El viejo lo miró con un dejo de desprecio, no se lo esperaba. Entonces Batía preguntó: ―¿Qué pasa? ¿Dije algo malo? ―pero no obtuvo respuesta. Con la reputación que ya tenían Evangelista, Goicochea y otros jefes guerrilleros. Se decía tantas cosas. Que se dedicaban a la extorsión de los comerciantes y los administradores de los ingenios azucareros, que llevaban guerreando tanto tiempo que la propia guerra los había vuelto unos trapos de hombres, que el patriotismo de los primeros meses había sido contaminado por vagabundos y delincuentes sin que ellos hicieran nada por impedirlo. Pero así es la guerra, no se miran credenciales para sumar milicias; era imperioso sumar fuerzas. La guerra.
Había oscurecido completamente, sin duda los soldados se hallaban acuartelados. El cansancio por fin venció al herido. Sintió distenderse sus músculos y aflojarse sus nervios, durmió a pierna tendida unas pocas horas, pese lo incómodo que resultaba el jergón. Tal si fuese algo etéreo, se sentía una masa de carne fofa que flotara en el aire con el peso de un ala de mariposa, como si nunca hubiese descansado durante los meses de marchas forzadas con las tropas de Merckel. Al amanecer, el viejo, agachado, estaba frente a él, lo miraba. No le había sacado los ojos de encima en toda la noche, velando sus pesadillas y sus sudores de fiebre, diciendo entre dientes viejas oraciones al revés en lenguas ocultas, hablando con sus muertos, interpelando sus leves misterios y sus íntimos demonios. Batía se asustó al verlo en cuclillas a su lado gimiendo como un poseso galimatías de aparecidos.
―Párese que ya ’tan cantando lo’ gallo. Ya se pue’ d’ir.

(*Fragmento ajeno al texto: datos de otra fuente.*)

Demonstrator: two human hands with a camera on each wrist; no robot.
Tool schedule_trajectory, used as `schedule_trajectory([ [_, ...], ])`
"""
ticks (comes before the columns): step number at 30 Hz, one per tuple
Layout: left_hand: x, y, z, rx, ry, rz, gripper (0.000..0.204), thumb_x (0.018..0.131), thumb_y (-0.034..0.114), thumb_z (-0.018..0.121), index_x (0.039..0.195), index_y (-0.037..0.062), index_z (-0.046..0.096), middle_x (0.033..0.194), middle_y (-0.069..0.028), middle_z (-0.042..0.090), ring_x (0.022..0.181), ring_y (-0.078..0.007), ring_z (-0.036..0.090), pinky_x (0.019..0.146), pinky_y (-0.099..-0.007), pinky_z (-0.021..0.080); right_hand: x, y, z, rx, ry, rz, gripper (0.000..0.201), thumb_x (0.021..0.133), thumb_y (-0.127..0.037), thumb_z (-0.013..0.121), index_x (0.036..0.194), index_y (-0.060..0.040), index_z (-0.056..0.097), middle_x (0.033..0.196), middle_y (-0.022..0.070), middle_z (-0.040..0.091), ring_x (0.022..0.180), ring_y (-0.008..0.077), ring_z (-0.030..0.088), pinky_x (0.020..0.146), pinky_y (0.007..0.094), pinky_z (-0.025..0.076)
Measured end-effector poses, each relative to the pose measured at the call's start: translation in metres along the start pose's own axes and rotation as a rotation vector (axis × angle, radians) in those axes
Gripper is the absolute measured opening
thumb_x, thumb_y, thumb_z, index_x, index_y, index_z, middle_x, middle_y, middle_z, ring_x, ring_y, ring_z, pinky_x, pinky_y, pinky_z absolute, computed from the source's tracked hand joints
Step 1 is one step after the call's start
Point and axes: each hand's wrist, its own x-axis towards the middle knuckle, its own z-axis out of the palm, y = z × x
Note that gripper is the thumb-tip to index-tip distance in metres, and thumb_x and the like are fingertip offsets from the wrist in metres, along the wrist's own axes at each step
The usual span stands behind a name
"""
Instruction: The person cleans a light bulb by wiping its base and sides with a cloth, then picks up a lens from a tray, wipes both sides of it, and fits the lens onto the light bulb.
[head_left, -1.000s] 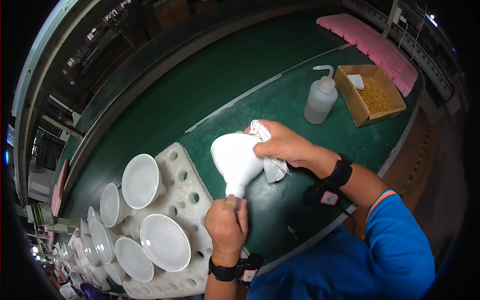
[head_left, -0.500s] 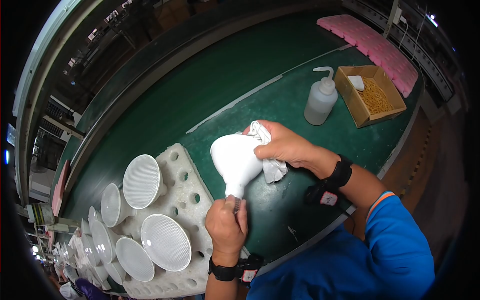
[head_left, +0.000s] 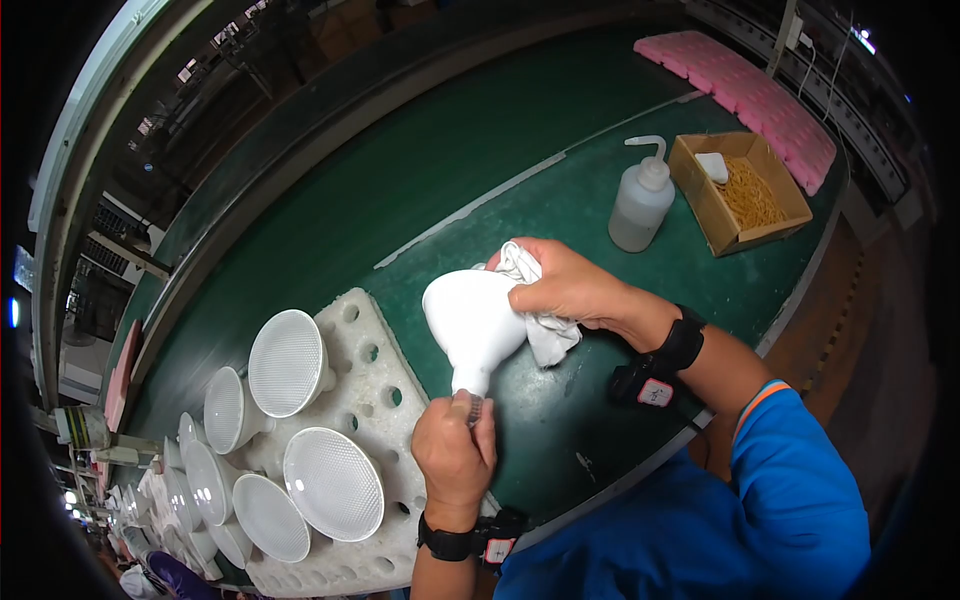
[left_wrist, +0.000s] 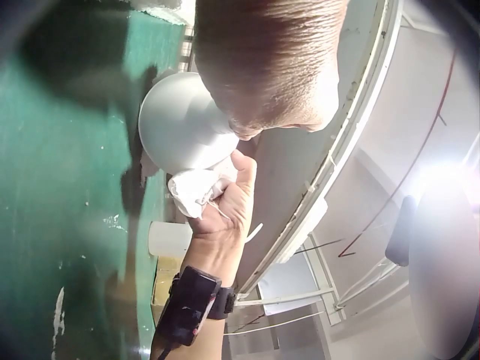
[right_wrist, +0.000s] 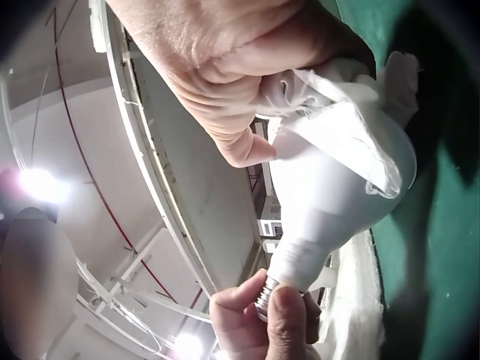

Bébase e’ta tisana pa que no se me le aflojen la’ rodilla’ ―dijo tendiéndole una jarra abollada y caliente.
―¿Pero usté cre’ que yo pueda caminar solo?
―¡Gua, pero j’uté si e’ blandito! Venga que lo voy j’a llevar al otro la’o del río. De ahí se va por su cuenta, solo ―le tendió nuevamente la mano nervuda.
Ayudándose con la fuerza del viejo, dio sus primeros pasos. Ya habían cruzado el río a la altura de los rápidos, entonces escucharon desde arriba de la hondonada un vozarrón que ordenaba detenerse con las manos en alto. Batía sintió un escalofrío como cuchillo rasparle la espalda desde los riñones hasta la nuca. Había sido apresado. Esta vez no habría escapatoria. Miró por última vez los árboles, el agua limpia del río deslizarse violenta entre las rocas; alzó los ojos y miró las nubes oscuras y sucias; el cielo en brumas recién tocado por los rayos solares. Vio todo como si ya nada le importara, ni el cielo, ni el monte, ni los pájaros, ni los lugares solitarios y verdes, inexplorados. Comenzaba a darse la vuelta, resignado a recibir un balazo, cuando escuchó la voz del pedáneo ordenarle al sargento: “Déjelo, es el viejo loco que habla con los muertos”.